The trick is to give the request for the Google Analytics tracking image enough time to take place. This can be done by delaying the request for the outbound page with the following technique:

<script type="text/javascript">
function doGoal(that) {
try {
var pageTracker=_gat._getTracker("UA-123456-1");
pageTracker._trackPageview("http://www.example.com");
setTimeout('document.location = "' + that.href + '"', 100)
}catch(err){}
}
</script>
<a href=”www.example.htm” onclick=’doGoal(this);return false;’>Click me</a>

Here, notice that the onClick handler calls a function which, first, does not rely on the presence of a global pageTracker object to have been already set up. It creates it’s own tracking object. This reduces the dependency on other scripts running on the page.

Secondly, the return value from the onClick handler is false. This prohibits the browser from following the link as a consequence of the user clicking on the link. This stops the browser from immediately navigating to example.com.

Thirdly, notice the call to the setTimeout function. The setTimeout function’s job is to execute a piece of code at some time in the future, without blocking the current script from continuing executing. In this case, it’s 1/10 of a second into the future, and the code to execute is that which is, essentially, the same as what the browser would have done if true (or nothing) had been returned by the onClick handler. Setting the location property of the document object with the outbound href will cause the page to navigate to that link.

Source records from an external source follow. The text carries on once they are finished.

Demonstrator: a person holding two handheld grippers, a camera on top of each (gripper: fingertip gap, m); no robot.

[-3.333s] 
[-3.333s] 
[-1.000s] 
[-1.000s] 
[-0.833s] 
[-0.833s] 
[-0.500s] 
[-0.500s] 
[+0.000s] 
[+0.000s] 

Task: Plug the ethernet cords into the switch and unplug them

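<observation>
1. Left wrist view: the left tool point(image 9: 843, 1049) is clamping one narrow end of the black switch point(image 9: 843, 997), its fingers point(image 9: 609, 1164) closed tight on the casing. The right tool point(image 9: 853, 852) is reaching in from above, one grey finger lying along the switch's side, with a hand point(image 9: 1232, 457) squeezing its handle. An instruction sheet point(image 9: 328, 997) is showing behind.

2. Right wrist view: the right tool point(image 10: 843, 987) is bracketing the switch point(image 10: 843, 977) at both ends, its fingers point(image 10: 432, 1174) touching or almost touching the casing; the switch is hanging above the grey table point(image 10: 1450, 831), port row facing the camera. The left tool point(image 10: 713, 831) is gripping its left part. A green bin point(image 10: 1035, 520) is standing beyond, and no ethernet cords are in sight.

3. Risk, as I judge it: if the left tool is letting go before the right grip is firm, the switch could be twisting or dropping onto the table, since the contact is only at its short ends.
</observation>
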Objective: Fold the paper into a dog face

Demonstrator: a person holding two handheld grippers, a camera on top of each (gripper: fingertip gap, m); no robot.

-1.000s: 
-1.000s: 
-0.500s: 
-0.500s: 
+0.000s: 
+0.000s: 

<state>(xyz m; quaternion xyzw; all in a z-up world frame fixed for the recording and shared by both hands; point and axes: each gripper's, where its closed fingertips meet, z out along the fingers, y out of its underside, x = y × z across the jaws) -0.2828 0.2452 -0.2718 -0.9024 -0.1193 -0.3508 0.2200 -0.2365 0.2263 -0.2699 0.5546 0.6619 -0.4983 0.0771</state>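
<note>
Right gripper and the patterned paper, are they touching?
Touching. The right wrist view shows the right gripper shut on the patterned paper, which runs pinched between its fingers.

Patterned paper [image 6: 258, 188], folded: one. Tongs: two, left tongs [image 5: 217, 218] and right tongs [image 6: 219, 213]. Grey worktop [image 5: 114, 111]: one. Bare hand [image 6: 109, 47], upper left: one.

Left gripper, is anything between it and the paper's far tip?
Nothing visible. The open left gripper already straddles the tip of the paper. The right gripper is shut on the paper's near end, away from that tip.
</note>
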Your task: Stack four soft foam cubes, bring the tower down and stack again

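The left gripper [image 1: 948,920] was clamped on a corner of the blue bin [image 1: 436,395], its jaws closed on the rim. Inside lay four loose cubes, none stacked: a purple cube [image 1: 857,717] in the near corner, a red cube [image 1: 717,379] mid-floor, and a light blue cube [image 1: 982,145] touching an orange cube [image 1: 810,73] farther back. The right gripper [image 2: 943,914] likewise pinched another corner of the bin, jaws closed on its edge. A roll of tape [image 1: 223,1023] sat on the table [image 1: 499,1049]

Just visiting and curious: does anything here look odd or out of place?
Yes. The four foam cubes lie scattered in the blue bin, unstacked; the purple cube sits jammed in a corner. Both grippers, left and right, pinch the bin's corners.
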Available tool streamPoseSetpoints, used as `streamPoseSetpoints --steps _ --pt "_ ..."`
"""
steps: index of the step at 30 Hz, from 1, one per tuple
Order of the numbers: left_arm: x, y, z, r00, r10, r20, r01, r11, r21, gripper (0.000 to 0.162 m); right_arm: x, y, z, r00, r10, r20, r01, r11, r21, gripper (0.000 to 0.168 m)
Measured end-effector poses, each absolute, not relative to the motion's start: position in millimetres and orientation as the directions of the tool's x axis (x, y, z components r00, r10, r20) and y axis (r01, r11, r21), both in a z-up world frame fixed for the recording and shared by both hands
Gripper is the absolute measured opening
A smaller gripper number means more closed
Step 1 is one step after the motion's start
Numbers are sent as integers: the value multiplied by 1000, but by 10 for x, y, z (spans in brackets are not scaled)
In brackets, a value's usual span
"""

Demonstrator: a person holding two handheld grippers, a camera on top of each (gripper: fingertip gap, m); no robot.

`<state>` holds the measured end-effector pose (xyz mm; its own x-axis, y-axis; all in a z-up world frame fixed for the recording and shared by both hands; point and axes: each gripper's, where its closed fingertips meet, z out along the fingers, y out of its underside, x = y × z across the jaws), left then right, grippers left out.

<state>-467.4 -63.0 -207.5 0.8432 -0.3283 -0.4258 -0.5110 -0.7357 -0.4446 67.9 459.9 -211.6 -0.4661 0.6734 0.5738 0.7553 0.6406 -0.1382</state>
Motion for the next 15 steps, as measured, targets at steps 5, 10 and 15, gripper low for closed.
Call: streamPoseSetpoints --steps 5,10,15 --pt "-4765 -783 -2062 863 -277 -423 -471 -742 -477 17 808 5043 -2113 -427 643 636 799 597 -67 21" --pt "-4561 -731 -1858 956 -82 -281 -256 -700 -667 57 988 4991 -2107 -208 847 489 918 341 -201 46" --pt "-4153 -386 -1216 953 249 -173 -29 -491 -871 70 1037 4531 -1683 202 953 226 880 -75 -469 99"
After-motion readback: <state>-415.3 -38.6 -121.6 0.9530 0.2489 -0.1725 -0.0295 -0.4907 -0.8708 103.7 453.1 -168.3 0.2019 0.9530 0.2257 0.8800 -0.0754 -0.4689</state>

By delaying the outbound navigation by 1/10 of a second (which is generally not noticed by the user), the browser now has much more time to make the Google Analytics tracking request and the tracking event will be noticed and reported on by Google Analytics.

Spiffy.

The example above applies to tracking outbound links in Analytics, and is trivially adapted to tracking Google Website Optimizer goals as well. You can see an example of a test page taking advantage of this technique here to track as the goal, clicking on a link.

The essential code in the GWO sample page follows. All that is really different is that the argument to _trackPageview is the token string for the GWO goal.

<script type="text/javascript">
function doGoal(that) {
try {
var pageTracker=_gat._getTracker("UA-7250447-1");
pageTracker._trackPageview("/2353623095/goal");
setTimeout('document.location = "' + that.href + '"', 100)
}catch(err){}
}
</script>
<a href=”anotherpage.htm” onclick=’doGoal(this);return false;’>Click me</a>

Happy Clicking!

 

Comments:

Thanks for that explanation – very nice. Keep the blog posts coming please; they have all been very useful!

Thanks for the explanation how browsers process a link request.

The setTimeout call fails when the link contains a double quote.

A safer way to implement the doGoal function:

function doGoal(that) {
var navigatePage = function() {document.location=that.href;};
try {
setTimeout(navigatePage, 100);
}catch(err){}
}

Thanks. Especially the link to that GWO test really helped. Just one question: What did you enter as URL of the goal page in GWO? The “goal page” doesn’t really exist, does it? And if it exists, it is TWO pages (the default and the alternative).

You can enter the test page as the goal page in the GWO UI. You are correct in that there really is no goal page. The goal is the click. This technique is used in the absence of a goal page. One will still need to create multiple test pages, either via MVT or A/B.